[What needs to be done]
Return every line of the material exactly.

[Provided data]
== Segment start ==
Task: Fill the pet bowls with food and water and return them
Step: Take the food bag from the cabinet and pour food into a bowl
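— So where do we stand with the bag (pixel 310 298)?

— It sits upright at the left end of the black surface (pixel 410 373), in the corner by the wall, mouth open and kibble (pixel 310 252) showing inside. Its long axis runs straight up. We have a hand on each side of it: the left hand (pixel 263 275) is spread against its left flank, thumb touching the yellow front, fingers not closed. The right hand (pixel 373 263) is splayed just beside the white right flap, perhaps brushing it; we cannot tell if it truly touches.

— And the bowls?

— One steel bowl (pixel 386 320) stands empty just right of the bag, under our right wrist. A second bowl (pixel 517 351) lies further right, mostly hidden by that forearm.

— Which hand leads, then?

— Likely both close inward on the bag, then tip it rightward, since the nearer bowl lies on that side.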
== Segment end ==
[Task response]
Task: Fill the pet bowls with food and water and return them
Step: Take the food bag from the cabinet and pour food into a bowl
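— So where do we stand with the bag (pixel 310 298)?

— It sits upright at the left end of the black surface (pixel 410 373), in the corner by the wall, mouth open and kibble (pixel 310 252) showing inside. Its long axis runs straight up. We have a hand on each side of it: the left hand (pixel 263 275) is spread against its left flank, thumb touching the yellow front, fingers not closed. The right hand (pixel 373 263) is splayed just beside the white right flap, perhaps brushing it; we cannot tell if it truly touches.

— And the bowls?

— One steel bowl (pixel 386 320) stands empty just right of the bag, under our right wrist. A second bowl (pixel 517 351) lies further right, mostly hidden by that forearm.

— Which hand leads, then?

— Likely both close inward on the bag, then tip it rightward, since the nearer bowl lies on that side.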

The exercise is done now.